何静莲在病房里走了一圈,发现隔壁床的老太太得的是肝癌,受不住疼痛来医院治疗,便握住对方干枯的手,一字一句说道:“你们看,我现在什么都感受不到。”当她说话的时候,老太太一直在呻吟,已是痛得神志不清。
若在往常,何静莲只要稍微碰一碰这种人,自己就会倒下,但今天她却好端端地坐着,神情十分平静。
何母不敢相信这一事实,连忙跑到老太太的病床边,查看对方的病历卡。
老太太的儿子适时走进来,以为他们在关心母亲,连忙道谢,又叹息着解释:“肝癌晚期,没几个月了,在家给她用杜冷丁也止不了痛,只好把她送到医院。无痛病房已经满员了,没床位,医生让我们在这边等两天。她实在是痛得厉害,总忍不住要叫,如果吵到你们,我给你们先道个歉。”
何母不得不与这人寒暄几句,何静莲则轻轻放下老太太的手,在心里默默为她祈福,完了无声无息地离开病房。她走出去没多远,何母与何父就双双追出来,连连逼问:“你真的变成普通人了?为什么会这样?你是骗我们的吧?”
“我骗你们干什么,我已经向公司辞职了。”何静莲把自己与宋温暖的聊天记录调出来,让两人看。在聊天框里,她明明白白地写着自己失去了能力,无法再胜任现在的工作,想离职。宋温暖劝了几次就答应了,让她明天去办手续。

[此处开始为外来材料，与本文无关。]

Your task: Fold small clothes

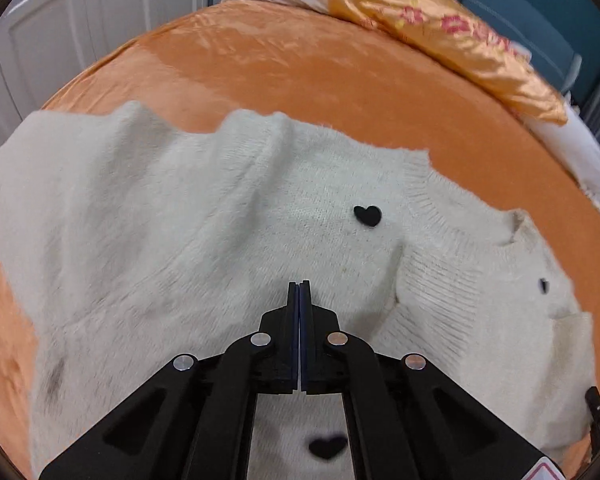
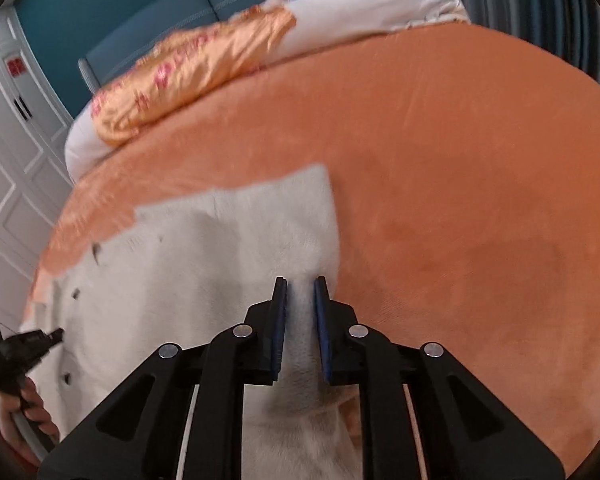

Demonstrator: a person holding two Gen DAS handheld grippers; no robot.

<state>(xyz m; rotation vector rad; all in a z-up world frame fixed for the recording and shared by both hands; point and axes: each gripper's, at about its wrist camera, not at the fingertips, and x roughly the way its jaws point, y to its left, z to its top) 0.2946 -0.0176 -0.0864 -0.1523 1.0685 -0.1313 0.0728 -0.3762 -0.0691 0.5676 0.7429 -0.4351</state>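
Cream knit sweater (image 1: 204, 216) lies flat on the orange bedspread (image 1: 300, 80), long axis crosswise. Left gripper (image 1: 299, 292) is clenched, seemingly pinching thin cloth; right gripper (image 2: 301, 292) clamps a thicker fold at the opposite edge.

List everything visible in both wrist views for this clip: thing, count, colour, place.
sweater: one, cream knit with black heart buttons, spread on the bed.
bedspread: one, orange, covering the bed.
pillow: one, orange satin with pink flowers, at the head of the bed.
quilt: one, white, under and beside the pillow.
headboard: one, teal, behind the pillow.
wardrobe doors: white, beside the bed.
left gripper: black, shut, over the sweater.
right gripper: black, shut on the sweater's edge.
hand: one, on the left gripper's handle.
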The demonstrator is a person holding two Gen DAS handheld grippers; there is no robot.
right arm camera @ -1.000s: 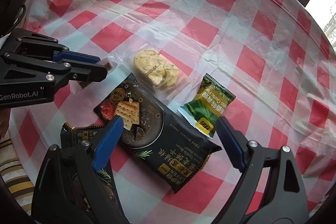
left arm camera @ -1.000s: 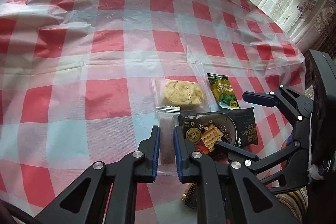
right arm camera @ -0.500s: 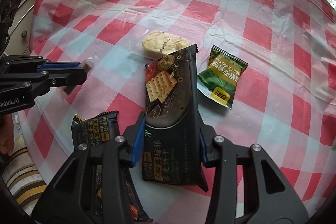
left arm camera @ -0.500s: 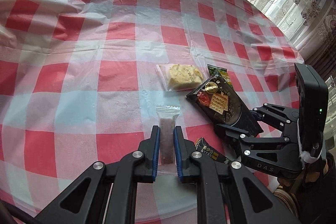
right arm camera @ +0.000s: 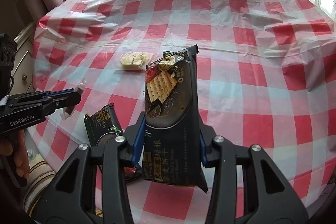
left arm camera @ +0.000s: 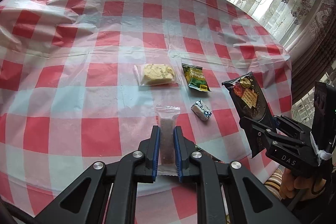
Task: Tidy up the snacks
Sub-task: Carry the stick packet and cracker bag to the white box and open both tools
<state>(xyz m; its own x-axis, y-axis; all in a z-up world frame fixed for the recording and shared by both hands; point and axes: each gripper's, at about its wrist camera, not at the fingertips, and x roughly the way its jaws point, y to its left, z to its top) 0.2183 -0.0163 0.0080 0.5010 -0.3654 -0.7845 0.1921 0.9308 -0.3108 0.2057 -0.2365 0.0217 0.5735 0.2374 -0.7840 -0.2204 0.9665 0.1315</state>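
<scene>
My left gripper (left arm camera: pixel 167 140) is shut on a clear-wrapped brown snack bar (left arm camera: pixel 167 138) and holds it above the checked table; it also shows at the left of the right wrist view (right arm camera: pixel 71 98). My right gripper (right arm camera: pixel 171 140) is shut on a black cracker packet (right arm camera: pixel 172 114), lifted upright off the table; it shows at the right of the left wrist view (left arm camera: pixel 250 102). On the cloth lie a clear-bagged yellow biscuit (left arm camera: pixel 157 75), a green packet (left arm camera: pixel 196 79) and a small blue-and-white candy (left arm camera: pixel 201 112). A second black cracker packet (right arm camera: pixel 104 121) lies near the table's front edge.
The round table carries a red-and-white checked plastic cloth (left arm camera: pixel 100 49) with wrinkles at the far left. Curtains (left arm camera: pixel 315 20) and a window stand behind it. A striped seat cushion (right arm camera: pixel 40 180) is below the table's edge.
My right gripper has closed on the black cracker packet and lifted it upright off the table, uncovering the small candy. My left gripper has pulled back and up with the brown bar.
</scene>
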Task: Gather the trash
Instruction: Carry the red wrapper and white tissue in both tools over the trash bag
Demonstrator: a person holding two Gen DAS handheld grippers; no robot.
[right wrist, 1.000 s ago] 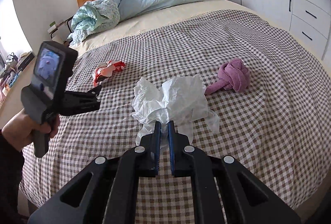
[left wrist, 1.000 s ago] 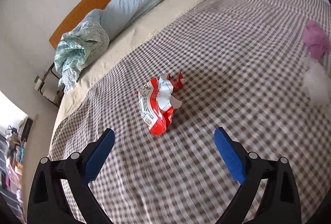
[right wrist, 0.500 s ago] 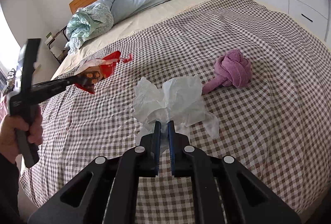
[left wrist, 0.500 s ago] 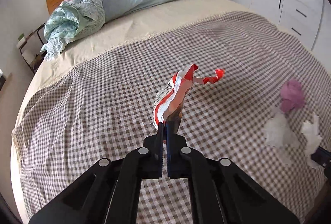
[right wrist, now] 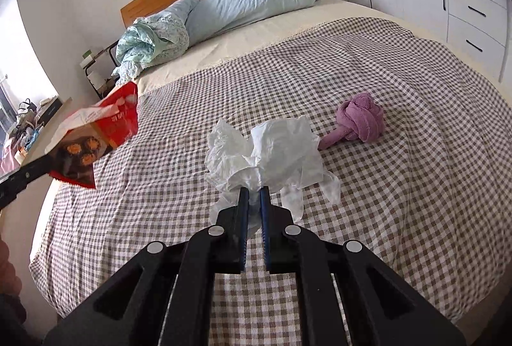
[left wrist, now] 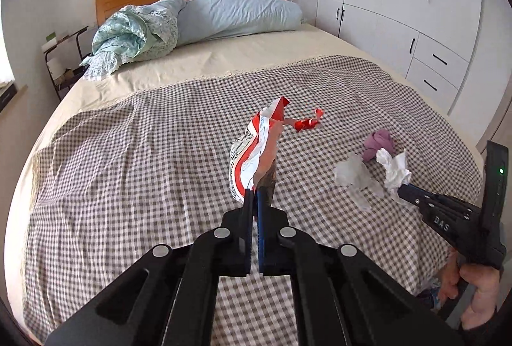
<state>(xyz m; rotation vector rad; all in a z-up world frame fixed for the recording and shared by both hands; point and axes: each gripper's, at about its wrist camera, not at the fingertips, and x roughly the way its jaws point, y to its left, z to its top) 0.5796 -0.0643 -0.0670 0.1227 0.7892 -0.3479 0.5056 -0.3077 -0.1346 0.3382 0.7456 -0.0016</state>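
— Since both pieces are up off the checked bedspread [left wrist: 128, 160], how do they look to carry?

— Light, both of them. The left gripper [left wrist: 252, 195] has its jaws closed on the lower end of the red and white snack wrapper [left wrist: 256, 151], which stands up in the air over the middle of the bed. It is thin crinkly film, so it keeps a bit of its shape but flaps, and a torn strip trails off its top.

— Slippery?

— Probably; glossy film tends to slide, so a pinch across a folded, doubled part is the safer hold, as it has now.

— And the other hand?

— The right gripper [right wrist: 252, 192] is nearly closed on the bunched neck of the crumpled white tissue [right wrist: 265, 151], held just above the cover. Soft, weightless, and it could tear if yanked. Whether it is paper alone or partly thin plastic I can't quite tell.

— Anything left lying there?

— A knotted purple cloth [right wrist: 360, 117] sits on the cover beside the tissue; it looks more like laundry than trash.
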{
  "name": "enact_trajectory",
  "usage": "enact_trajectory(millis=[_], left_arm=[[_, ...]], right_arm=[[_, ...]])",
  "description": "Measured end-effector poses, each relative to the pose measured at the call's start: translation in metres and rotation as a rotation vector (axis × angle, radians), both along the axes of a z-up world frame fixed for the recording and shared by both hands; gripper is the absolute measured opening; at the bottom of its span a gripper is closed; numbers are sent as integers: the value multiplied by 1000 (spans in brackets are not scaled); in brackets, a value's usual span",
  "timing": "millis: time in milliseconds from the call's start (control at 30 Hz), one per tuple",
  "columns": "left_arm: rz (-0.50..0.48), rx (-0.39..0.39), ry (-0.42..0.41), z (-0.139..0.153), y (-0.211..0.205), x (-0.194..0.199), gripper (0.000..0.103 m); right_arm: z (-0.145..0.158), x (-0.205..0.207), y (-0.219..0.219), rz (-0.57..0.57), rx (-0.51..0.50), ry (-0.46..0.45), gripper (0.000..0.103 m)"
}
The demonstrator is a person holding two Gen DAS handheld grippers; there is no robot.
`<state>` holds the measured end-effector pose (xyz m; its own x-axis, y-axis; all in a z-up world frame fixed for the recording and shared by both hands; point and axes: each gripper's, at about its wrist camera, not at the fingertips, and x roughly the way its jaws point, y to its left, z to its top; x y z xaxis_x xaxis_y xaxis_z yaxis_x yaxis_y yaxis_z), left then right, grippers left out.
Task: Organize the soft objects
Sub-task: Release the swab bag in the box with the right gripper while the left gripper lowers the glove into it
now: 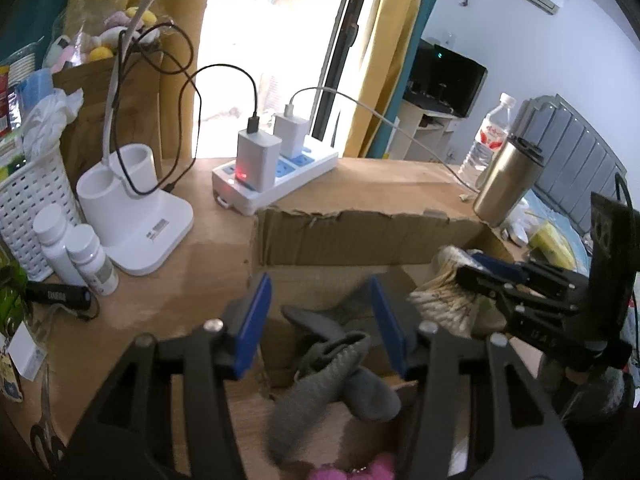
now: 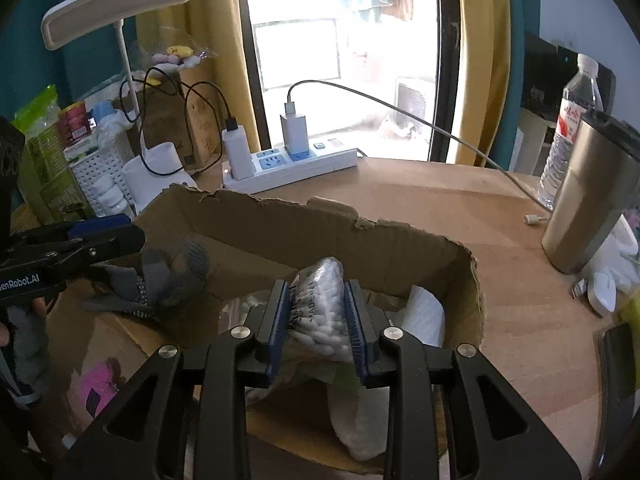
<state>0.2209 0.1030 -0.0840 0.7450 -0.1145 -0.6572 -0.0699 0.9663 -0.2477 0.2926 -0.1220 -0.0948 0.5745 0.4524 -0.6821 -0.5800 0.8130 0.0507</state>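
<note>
Jaws of the left gripper point(image 1: 320, 320) stood spread, their blue pads pressing on nothing, with a pair of grey knitted gloves point(image 1: 332, 376) lying loose between and below them. Those gloves draped over the near wall of the torn brown cardboard box point(image 2: 320, 220), toward the box's 9 o'clock side in the right wrist view. At 6 o'clock in the left wrist view a fluffy pink item point(image 1: 360, 472) showed only as a sliver at the frame's edge, too cropped to identify.

Inside the same box, the right gripper point(image 2: 316, 320) pinched a clear plastic packet of white cotton swabs point(image 2: 320, 308) between its blue ribbed pads, the packet standing upright above the box's floor. Just beyond it at 2 o'clock lay a white soft wad point(image 2: 424, 312) against the box's far corner.

Farther out on the wooden tabletop point(image 2: 460, 208), a white power strip point(image 2: 292, 164) sat at 12 o'clock behind the box, carrying two white chargers. A white desk lamp point(image 2: 120, 4) rose at 10 o'clock beside a white perforated basket point(image 1: 28, 208) and two small white bottles point(image 1: 72, 256). At 3 o'clock stood a brushed steel tumbler point(image 2: 588, 196), with a clear plastic water bottle point(image 2: 568, 128) just behind it.
</note>
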Motion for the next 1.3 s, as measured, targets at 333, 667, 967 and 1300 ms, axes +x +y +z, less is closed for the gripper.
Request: enact_trajectory(millis=[333, 667, 967, 1300], left_arm=[[-1, 5, -14, 6, -2, -10, 53], [-5, 10, -39, 15, -8, -27, 53], [-10, 12, -60, 22, -16, -45, 54], [-14, 10, -80, 27, -22, -63, 56]], right_arm=[[3, -7, -5, -16, 0, -1, 51], [17, -22, -13, -23, 18, -24, 53], [26, -41, -16, -10, 27, -41, 53], [34, -60, -21, -6, 33, -58, 53]])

何母死死握住女儿的手,把这段对话看了好几遍,又深深望进女儿无波无澜的双眼,终于意识到这个消息很有可能是真的。女儿毕竟是在她的控制下长大的,她会不会撒谎,她比任何人都清楚,更何况谁舍得放弃一个年薪百万的工作?
何静莲见她脸色开始发白,便把压在心里很久的话问了出来:“妈,我现在只是个普通人,高中没读完就辍学了,没文凭,没本事,赚不到钱,家里还有我的一口饭吃吗?”
何母没说话,紧紧拽着她的手却下意识地放开了。
何静莲早已料到是这个结果,不由苦涩一笑,然后大步离开。对这个家,她再没有一丝留恋。
何母这才反应过来,一边追一边喊:“你准备上哪儿去?刚才妈没反应过来,不是嫌弃你的意思,你跟妈回去,家里怎么可能没有你一口饭吃。”
“是啊,我还可以去外面打工,赚点辛苦钱供养这个家,毕竟蚊子再小也是肉。可是妈,你别忘了,我已经十八岁了,是个成年人,你们没有权力禁锢我的自由。我想上哪儿就去哪儿,你们管不着。等你们失去工作能力,我会每个月给你们打三百块,再多就没有了。你们要是觉得少可以上法院去告我,我刚满十八岁,没有工作,法官可能连三百块都不会判给你们。”